The NHS explains that a hair transplant is a cosmetic procedure to move hair to an area that’s thin or bald.

It is suitable for people who have baldness in their families but not for those who suffer from conditions that cause hair loss such as alopecia.

Talking about his personal decision to have the procedure Jimmy said: “I shaved my head and what they do is take hairs from the back of your head and they put them on the front.

“Basically I had enough hair, it was just in the wrong place. It was a bit of redistribution.”

In the past the comedian has talked about his concern for his body image and thinning hair.

Talking on an episode of the Channel 4 show 8 Out Of Ten Cats in March 2019 he said he wanted a procedure so that he can have a “proper Elvis quiff”.

He said: “I want to go big. Go big or go home. …it’s showbusiness baby, let’s enjoy ourselves.”

Undergoing not one but two procedures Jimmy also improved his smile with veneers.

The Treatment Rooms London reveal that a receding hairline is very common in men with most starting to lose hair as early as 15 or 16.

One man that knows about this more than most is Spencer Stevenson, 44, from Newark,Nottinghamshire who is now a hair loss and hair transplant adviser.

After struggling himself for multiple years Spencer spent a whopping £30,000 on trying to achieve his dream head of hair.

Talking about his experience Spencer told Express.co.uk: “I started to lose my hair at the tender age of 21, and it had a huge psychological effect on me.

“As a result of jumping in with both feet early on, I had several poor procedures and I had to find a way to get out of that, and that in turn cost me a lot of time and a lot of money. “But fortunately for me I now sport a full head of hair and retrospectively, I would do it again.

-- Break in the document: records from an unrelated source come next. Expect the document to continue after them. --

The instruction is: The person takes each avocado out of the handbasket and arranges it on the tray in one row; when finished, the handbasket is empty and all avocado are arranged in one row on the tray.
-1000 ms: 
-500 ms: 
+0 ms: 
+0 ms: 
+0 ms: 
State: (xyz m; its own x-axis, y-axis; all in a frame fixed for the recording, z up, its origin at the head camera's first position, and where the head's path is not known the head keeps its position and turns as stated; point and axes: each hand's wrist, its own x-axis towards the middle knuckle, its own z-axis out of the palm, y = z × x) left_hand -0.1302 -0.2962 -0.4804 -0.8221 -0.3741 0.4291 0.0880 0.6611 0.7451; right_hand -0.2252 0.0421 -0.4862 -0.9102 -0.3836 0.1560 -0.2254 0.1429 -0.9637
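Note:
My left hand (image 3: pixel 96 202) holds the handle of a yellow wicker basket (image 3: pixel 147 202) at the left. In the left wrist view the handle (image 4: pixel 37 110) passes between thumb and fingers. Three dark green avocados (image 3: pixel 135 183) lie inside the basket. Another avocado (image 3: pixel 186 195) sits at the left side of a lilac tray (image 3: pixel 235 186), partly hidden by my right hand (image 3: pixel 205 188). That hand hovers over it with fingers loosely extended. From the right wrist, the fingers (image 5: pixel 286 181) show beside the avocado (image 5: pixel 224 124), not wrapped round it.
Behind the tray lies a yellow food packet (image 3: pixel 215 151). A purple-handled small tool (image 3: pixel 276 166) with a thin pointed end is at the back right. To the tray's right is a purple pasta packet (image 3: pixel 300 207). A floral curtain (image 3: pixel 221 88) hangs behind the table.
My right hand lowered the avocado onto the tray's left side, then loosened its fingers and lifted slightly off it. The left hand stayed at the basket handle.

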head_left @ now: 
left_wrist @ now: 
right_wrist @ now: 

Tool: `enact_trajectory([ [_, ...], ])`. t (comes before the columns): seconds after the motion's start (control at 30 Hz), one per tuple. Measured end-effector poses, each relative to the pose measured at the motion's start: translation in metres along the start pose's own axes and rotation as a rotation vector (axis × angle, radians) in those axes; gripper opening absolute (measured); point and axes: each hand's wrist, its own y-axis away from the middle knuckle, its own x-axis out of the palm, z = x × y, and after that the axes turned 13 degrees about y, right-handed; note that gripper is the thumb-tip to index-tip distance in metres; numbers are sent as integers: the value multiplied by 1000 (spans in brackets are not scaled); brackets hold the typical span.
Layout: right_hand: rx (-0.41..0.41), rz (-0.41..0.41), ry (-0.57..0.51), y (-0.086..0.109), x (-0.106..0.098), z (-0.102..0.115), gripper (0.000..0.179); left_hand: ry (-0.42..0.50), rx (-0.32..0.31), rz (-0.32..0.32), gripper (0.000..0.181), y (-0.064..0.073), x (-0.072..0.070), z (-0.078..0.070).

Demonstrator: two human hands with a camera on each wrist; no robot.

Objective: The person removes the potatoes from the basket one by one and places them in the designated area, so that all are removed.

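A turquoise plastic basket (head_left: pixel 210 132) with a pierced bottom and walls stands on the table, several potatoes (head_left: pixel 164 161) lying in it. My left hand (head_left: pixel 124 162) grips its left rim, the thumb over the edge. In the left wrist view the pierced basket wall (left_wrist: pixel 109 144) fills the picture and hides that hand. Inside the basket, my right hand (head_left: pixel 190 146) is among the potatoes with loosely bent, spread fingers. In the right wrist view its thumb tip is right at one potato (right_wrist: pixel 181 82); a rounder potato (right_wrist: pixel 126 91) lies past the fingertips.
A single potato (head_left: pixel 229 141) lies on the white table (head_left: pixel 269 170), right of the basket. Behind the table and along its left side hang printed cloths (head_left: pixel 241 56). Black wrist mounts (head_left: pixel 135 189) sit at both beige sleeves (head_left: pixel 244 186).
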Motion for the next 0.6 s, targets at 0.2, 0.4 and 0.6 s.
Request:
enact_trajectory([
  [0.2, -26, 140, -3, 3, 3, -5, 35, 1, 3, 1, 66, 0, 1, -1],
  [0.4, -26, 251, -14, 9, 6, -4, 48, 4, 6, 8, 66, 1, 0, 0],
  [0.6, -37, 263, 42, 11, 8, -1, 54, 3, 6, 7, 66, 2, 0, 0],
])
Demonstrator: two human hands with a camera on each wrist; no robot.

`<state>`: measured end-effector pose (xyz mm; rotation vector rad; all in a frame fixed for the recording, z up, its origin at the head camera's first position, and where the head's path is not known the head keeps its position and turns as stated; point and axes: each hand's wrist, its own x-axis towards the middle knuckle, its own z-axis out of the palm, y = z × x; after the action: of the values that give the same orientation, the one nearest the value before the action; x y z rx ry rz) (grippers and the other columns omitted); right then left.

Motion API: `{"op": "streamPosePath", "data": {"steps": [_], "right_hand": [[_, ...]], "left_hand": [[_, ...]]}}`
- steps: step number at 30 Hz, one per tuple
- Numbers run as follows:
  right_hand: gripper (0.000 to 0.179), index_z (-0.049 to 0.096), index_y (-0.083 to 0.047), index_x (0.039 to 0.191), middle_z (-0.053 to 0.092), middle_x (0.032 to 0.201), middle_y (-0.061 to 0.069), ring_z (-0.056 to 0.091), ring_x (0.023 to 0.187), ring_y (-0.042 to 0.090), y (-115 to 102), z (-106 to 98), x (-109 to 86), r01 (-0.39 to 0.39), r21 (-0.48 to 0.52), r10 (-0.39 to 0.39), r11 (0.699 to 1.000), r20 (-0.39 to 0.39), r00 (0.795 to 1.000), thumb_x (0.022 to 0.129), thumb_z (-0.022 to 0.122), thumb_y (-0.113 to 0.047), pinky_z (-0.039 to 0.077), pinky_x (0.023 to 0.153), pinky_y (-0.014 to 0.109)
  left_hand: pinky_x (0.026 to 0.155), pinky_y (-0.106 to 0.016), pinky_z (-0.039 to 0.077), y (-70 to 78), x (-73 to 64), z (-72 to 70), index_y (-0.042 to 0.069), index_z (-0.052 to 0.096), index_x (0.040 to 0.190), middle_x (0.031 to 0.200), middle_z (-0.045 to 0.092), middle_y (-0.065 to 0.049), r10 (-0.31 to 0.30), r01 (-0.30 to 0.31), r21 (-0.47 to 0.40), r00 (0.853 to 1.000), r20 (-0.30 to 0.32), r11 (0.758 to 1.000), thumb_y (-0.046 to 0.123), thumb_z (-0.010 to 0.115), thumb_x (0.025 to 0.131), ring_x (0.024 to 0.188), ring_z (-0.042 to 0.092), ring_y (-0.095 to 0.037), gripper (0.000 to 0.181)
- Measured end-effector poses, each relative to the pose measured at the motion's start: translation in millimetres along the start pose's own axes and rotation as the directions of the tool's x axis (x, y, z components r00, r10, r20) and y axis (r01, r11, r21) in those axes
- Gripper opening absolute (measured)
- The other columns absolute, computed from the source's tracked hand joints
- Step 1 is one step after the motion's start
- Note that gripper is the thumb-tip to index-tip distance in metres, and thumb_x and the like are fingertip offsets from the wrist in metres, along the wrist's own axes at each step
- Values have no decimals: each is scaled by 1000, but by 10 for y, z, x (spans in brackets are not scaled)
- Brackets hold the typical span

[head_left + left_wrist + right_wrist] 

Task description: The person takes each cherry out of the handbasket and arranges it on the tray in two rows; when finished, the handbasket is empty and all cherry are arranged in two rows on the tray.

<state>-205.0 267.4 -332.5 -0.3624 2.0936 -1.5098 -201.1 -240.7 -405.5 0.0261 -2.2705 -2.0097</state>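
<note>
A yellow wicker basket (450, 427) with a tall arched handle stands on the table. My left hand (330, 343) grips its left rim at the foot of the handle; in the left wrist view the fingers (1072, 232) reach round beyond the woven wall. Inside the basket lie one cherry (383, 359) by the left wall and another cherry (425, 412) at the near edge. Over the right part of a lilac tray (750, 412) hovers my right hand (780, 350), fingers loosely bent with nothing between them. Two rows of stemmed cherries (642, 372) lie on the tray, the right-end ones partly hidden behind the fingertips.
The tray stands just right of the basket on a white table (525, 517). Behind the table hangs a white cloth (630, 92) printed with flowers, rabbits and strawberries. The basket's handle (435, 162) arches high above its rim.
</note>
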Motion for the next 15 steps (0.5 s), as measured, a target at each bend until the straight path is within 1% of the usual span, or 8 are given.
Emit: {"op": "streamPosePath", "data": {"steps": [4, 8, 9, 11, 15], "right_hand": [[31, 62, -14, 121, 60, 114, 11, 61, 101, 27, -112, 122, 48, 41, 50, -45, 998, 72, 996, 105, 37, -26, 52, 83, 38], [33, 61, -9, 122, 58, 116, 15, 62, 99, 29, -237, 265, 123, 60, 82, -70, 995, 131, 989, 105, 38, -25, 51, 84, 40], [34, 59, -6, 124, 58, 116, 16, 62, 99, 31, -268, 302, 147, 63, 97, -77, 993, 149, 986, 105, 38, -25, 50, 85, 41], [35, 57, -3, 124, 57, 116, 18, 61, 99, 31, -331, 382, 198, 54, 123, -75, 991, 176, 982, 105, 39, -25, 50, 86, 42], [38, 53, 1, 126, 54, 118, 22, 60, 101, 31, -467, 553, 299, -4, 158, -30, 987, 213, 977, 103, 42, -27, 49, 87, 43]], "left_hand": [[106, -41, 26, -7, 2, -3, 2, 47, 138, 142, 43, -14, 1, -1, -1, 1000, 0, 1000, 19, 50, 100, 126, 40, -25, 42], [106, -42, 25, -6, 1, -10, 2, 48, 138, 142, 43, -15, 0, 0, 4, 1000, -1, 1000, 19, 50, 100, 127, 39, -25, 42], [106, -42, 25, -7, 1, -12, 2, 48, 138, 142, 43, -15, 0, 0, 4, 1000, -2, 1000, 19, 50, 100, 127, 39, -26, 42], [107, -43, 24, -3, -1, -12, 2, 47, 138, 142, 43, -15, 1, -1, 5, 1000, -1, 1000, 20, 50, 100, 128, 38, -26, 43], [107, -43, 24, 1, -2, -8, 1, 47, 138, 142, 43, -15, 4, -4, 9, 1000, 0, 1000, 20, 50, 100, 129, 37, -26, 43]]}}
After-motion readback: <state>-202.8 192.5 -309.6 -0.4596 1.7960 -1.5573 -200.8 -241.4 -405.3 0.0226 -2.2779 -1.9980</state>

It’s a valuable investment in my self image.”

Spencer was able to help Jimmy choose the right treatment for his hair transplant – even down to the surgeon who performed the procedure.

Talking about this experience he said: “Hair loss affects people differently, but many are traumatised by the psychological effects of hair loss.

“It’s a multi billion pound industry for a reason, the demand is there and sadly it’s become a commodity and there are a lot of botched transplants now trying to capitalise on the vulnerable and desperate.”